This is an action for divorce on the grounds of desertion and habitual intemperance. *Page 446
The evidence is undisputed that the parties separated in December of 1934, and have not lived together since. The circumstances surrounding the separation, however, are that the plaintiff left the defendant without compulsion and without just cause. Accordingly, except for the fact that the defendant acquiesced in his leaving, he is the one who deserted her. He, therefore, is not entitled to a divorce on the ground of desertion.
So far as the claim of habitual intemperance is concerned, it appears that while the parties were living together, they frequently drank together in the home and outside at parties. On many occasions the defendant drank to excess. They quarreled frequently over financial matters and other things but never over the wife's drinking except on one occasion at a New Year's party where the wife drank a glass of wine after the plaintiff in a lordly fashion forbade her to do so. As a result of that, the plaintiff became angry, left the defendant and lived away from her for six or seven months while she was pregnant.
The wife's drinking habits were acquired and continued by force of the plaintiff's own example. They did not materially affect her housekeeping nor did they, in themselves, cause any material damage to the marriage relationship. The trouble between these parties was caused by things other than the wife's drinking habits.
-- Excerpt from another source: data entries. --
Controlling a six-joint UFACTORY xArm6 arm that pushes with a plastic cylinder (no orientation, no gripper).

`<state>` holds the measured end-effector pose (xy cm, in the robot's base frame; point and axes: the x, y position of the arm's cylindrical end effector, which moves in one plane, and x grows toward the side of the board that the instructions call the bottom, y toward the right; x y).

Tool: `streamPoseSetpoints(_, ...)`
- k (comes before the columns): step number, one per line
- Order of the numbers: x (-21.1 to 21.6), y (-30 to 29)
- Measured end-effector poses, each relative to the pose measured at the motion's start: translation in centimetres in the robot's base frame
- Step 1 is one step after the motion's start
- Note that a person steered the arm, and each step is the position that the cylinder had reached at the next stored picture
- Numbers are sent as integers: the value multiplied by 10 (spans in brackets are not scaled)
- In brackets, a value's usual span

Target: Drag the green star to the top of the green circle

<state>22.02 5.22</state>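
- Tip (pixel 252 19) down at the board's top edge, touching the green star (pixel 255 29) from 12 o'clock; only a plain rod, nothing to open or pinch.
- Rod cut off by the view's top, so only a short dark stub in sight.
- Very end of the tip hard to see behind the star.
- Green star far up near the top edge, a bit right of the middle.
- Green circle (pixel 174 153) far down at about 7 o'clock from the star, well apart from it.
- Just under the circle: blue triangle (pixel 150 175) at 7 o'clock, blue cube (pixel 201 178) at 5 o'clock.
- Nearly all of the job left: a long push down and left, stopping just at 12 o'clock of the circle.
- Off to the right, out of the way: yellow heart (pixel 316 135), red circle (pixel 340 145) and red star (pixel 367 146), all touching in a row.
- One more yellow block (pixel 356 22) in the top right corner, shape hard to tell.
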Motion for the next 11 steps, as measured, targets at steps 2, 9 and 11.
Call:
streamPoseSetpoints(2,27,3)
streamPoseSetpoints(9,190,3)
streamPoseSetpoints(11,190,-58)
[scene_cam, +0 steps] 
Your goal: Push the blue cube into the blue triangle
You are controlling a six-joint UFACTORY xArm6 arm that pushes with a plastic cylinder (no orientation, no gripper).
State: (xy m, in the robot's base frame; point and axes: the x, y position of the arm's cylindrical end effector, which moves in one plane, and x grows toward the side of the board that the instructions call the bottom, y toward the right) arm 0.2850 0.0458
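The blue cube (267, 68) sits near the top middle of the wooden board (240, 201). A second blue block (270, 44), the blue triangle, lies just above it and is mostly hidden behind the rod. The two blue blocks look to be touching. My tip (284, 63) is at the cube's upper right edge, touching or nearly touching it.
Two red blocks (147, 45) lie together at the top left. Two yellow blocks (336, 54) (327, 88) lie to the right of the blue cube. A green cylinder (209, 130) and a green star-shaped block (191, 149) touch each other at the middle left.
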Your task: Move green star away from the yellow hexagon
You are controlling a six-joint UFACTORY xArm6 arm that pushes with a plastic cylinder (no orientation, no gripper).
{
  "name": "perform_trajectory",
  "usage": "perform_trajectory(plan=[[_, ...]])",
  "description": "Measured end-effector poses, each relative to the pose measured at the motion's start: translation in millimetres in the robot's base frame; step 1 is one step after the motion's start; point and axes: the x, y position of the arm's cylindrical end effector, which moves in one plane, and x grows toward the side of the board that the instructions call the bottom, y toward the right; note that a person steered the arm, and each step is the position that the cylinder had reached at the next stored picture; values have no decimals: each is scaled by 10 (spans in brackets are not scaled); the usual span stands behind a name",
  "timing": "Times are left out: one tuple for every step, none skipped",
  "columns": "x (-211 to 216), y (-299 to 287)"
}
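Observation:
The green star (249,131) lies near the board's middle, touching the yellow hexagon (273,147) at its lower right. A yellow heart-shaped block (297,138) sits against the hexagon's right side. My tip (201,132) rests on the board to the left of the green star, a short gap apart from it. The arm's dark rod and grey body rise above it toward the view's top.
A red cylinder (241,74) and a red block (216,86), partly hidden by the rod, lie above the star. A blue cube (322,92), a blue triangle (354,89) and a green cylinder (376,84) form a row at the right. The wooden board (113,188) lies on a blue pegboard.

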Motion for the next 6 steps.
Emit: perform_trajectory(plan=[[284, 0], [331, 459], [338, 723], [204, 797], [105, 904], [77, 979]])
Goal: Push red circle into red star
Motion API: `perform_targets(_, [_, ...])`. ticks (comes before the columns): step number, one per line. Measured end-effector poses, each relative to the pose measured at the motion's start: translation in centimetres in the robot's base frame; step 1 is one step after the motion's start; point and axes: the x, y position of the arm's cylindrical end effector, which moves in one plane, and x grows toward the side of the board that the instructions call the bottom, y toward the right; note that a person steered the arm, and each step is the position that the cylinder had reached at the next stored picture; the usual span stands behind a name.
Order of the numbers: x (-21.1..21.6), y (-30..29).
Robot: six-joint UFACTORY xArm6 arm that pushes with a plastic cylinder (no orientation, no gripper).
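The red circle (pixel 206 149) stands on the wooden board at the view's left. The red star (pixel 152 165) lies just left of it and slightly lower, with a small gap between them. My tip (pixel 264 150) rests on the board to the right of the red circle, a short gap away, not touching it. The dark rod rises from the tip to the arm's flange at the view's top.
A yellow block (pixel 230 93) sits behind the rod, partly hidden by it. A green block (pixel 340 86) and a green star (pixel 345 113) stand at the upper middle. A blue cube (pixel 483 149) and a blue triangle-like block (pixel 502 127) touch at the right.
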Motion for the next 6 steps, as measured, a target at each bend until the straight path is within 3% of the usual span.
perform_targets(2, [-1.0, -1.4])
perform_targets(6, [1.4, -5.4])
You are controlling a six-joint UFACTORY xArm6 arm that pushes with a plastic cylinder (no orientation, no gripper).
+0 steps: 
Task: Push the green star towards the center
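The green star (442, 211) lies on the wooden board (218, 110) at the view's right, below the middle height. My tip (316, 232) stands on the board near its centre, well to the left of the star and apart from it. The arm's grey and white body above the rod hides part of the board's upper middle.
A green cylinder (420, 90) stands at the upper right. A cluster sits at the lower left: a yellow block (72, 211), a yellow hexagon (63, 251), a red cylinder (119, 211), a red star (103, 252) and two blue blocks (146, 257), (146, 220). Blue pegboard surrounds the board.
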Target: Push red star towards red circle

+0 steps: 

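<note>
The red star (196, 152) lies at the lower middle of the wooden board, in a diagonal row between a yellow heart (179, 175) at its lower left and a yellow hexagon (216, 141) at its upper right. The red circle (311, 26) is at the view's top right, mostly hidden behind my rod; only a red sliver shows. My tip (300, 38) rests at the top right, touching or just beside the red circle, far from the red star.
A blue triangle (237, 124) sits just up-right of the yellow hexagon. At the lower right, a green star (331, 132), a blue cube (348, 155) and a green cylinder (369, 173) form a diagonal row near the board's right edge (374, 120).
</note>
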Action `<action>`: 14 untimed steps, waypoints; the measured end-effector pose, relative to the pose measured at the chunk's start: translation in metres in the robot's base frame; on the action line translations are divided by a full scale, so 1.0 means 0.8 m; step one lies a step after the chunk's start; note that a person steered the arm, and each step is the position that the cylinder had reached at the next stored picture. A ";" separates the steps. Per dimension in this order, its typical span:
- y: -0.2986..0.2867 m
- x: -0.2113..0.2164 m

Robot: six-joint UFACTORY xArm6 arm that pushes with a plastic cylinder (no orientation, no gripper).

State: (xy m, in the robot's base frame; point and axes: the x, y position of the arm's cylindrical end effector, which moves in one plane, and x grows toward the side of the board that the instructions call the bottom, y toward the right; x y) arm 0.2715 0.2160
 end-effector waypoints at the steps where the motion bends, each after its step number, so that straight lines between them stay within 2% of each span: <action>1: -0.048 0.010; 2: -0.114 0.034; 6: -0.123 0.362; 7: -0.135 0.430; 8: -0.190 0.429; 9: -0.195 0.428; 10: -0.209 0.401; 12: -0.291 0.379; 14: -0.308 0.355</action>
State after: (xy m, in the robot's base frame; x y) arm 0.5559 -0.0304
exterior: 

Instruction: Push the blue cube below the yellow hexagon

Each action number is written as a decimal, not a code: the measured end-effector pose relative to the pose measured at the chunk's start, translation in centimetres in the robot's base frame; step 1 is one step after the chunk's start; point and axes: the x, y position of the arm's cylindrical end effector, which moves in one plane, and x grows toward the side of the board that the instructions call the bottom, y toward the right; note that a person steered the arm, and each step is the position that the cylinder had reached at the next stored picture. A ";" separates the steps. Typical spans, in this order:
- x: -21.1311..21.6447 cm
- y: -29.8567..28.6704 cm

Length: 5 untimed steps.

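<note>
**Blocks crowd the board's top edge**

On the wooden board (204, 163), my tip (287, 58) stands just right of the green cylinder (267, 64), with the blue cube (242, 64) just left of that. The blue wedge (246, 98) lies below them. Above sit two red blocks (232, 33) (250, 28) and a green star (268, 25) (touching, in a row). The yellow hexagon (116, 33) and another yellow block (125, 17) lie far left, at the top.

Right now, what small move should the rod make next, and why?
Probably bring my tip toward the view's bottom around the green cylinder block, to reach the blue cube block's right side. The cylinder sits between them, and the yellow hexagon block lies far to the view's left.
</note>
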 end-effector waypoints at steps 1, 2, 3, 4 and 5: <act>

Since the separation in December, 1934, the defendant has been more intemperate in her drinking. She has been arrested four times on charges either of drunkenness or operating a motor vehicle while under the influence of intoxicating liquor or both. In December, 1939, she was sentenced to serve 60 days in jail on a charge of operating a motor vehicle while under the influence of intoxicating liquor. These arrests and convictions, however, except for the disagreeable publicity, have had no serious nor harmful effects upon the plaintiff. Since her last conviction the defendant has not drunk intoxicating liquor, at least to excess.
In order to constitute it a ground for divorce, habitual intemperance must be such that it produces at least some substantial suffering and does material harm to the marriage relationship.Dennis vs. Dennis, 68 Conn. 186, 192; Purcell vs.Purcell, 101 id. 422, 423. The intemperance of the defendant *Page 447 in this case has not been so gross that it has caused the plaintiff anything much more than inconvenience and a small amount of shame. A marriage should not be dissolved on such slight provocation.
Judgment may enter denying the divorce.